Source: The Star Online
I REFER to the reports “Oh rats! They’re eating away at our rice” and “Help us please, we are operating at a loss, say padi farmers” (The Star, Aug 1) on the serious infestation of rats in padi fields in Kampung Paya Keladi, Bumbung Lima and Kepala Batas, Penang.
Flooding can trigger massive displacement of rats from the affected areas as they seek dryer ground for food and refuge. The nearby padi field will provide that temporary shelter. The displaced rats will join the resident population, increasing the numbers and invariably the crop damage.
Dealing with such outbreaks calls for long-term and sustainable solutions, of which furnishing nest boxes for the barn owl was mentioned. In fact, the presence of the nest boxes is an indication of the preparedness on the part of the rice farmers and the Integrated Agriculture Development Area (IADA). The barn owl would be the plausible answer in facing rat outbreaks now and in the future.
The density of nest boxes, and a closely monitored natural breeding programme of owls that occupy the boxes, will be critical to the success of this method. A nest box density of one for every 10 ha at 80% occupancy would be sufficient for a sustainable and stable owl population turnover.
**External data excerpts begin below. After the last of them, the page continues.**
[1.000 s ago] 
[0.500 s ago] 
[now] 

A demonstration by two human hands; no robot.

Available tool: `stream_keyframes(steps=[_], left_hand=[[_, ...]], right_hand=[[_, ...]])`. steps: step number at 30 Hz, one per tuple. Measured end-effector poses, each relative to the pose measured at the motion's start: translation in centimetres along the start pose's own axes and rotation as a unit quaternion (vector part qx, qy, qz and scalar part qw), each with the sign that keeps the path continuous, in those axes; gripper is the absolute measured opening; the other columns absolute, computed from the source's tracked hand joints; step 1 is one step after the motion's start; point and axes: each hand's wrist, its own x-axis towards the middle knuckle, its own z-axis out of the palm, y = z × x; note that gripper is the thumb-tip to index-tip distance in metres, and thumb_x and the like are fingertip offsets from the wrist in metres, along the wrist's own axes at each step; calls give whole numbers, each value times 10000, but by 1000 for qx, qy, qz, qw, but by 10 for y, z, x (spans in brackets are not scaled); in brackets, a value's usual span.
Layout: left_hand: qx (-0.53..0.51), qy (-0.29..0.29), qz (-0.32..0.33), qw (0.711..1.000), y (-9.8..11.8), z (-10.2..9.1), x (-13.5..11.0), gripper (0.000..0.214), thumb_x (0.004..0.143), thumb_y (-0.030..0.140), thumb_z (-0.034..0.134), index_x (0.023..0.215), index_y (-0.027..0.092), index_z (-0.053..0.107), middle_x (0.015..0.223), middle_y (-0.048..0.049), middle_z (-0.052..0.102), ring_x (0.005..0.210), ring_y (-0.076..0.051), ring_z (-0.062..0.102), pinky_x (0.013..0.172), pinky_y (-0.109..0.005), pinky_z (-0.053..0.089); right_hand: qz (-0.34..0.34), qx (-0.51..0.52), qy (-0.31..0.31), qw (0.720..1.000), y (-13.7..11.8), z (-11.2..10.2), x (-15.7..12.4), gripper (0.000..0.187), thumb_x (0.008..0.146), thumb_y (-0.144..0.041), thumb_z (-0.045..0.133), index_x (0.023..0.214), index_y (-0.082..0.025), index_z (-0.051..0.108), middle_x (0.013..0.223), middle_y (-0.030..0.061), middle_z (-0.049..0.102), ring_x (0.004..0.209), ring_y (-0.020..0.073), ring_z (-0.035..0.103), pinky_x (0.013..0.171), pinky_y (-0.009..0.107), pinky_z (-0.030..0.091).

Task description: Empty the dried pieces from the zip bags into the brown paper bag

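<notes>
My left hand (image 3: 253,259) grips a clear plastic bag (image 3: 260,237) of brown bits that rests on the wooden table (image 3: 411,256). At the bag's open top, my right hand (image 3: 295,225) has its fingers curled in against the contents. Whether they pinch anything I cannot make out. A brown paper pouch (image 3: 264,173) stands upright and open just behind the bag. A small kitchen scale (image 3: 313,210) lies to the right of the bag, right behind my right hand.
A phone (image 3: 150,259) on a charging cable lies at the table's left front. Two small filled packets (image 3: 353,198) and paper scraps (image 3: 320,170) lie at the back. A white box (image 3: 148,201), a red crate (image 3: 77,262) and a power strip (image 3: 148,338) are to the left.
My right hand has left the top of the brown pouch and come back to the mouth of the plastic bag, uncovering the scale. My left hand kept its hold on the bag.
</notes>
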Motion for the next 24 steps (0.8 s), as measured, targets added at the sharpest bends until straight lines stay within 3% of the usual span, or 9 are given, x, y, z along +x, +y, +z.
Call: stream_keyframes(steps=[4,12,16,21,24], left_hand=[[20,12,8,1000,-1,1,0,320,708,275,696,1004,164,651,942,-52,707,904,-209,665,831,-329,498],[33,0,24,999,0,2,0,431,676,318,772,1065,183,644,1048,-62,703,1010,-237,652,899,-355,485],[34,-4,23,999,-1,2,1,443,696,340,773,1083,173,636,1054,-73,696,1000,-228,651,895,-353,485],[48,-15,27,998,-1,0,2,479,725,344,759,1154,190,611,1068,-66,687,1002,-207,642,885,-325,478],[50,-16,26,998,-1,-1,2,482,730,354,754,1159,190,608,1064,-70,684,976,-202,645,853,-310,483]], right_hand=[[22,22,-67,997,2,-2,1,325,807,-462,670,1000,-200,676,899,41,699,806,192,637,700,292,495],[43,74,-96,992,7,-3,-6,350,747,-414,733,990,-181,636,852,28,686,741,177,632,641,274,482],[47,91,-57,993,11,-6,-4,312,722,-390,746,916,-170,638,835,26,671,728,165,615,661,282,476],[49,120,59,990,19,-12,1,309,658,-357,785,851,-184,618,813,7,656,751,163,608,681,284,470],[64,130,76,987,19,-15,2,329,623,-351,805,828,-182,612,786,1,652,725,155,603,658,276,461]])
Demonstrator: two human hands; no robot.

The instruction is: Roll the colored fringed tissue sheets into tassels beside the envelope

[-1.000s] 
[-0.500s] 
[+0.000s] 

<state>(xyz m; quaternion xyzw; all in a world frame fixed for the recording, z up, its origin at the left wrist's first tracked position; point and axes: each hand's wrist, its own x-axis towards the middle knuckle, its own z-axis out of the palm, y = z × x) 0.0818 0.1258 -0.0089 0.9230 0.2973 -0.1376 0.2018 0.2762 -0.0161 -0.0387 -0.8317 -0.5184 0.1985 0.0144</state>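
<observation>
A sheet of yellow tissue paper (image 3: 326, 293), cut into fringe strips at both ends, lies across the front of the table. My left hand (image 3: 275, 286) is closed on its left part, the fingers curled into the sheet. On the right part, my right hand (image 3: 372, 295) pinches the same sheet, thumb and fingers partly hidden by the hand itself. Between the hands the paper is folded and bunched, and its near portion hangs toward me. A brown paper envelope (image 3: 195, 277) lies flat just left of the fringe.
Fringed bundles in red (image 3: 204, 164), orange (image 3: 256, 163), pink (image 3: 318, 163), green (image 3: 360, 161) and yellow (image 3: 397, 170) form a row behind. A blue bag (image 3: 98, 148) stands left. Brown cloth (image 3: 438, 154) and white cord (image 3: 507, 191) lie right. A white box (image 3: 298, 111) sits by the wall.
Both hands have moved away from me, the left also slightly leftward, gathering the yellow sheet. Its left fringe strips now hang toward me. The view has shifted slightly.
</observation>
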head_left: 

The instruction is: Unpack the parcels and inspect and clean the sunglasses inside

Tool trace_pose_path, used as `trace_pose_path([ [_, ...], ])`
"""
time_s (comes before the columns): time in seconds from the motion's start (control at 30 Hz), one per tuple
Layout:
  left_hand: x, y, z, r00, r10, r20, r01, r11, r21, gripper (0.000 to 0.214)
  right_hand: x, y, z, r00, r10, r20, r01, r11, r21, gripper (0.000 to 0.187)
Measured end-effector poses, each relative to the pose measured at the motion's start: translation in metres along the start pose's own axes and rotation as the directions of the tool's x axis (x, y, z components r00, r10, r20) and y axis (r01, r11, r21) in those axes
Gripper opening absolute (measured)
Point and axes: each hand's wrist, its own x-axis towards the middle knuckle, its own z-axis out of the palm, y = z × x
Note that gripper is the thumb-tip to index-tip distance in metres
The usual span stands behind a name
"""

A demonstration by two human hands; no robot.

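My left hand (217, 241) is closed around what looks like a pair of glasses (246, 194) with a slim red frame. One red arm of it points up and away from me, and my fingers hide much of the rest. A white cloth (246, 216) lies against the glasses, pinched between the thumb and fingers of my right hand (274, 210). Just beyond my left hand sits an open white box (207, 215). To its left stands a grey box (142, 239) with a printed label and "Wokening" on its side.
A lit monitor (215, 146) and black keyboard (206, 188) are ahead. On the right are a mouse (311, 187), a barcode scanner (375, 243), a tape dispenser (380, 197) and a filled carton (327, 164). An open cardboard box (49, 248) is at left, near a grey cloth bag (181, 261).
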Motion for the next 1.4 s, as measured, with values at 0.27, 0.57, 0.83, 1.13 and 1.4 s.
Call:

A word of caution, however; the application of rodenticide must be judicious – that is the type of rodenticide used should be sufficiently potent on the rats but relatively safe for the owls. In other words, natural propagation of owls in combination with rodenticide must observe the most important principles of integrated pest management and less detrimental on the environment.
The choice of rodenticide is important. Try to avoid the second- generation rodenticide as much as possible. If outbreaks are serious, a single application of the second- generation rodenticide is permissible but subsequent application must switch to the first-generation rodenticide. This will reduce the risk of secondary poisoning to wildlife, including the barn owls.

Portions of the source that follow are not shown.